Govt to keep closer tabs on nation’s mosques

Government officials on Tuesday announced plans to create a database comprising information about state-run mosques.

Government spokesman Magdy Radi told reporters the move was part of a wider plan aimed at “improving management” of state resources. Radi did not, however, specify whether the planned database would include the names of mosque imams, regular worshipers or contributors to Islamic charity funds.

A few years ago, the government embarked on a wide-ranging scheme aimed at asserting greater control over the country’s roughly 104,000 mosques.

The plan was to include efforts to “unify” the call to prayer–ensuring that all calls would be made simultaneously–and provide a single transcript for all Friday sermons delivered nationwide.
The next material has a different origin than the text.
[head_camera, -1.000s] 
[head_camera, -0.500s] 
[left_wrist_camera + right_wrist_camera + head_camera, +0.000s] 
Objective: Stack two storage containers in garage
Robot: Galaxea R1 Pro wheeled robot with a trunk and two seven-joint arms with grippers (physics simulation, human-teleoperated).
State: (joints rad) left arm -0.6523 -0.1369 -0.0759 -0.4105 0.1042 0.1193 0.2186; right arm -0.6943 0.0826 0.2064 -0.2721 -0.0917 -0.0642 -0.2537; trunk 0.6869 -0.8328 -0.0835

The plan also sought to oblige all imams and sheiks to undergo “religious training” provided by the Ministry of Islamic Endowments (awqaf) and government-run Islamic institution Al-Azhar.

Last February, Egyptian media reported that the government was planning to install cameras and monitors inside major mosques in order to supervise charity activities inside places of worship. The government, however, later denied the allegations.

Within the last two decades, Egypt’s mosques have occasionally served as centers for the recruitment and mobilization of Islamists. Mosques have also provided a venue for fund-raising and charity activities outside the control of the government.

Translated from the Arabic Edition.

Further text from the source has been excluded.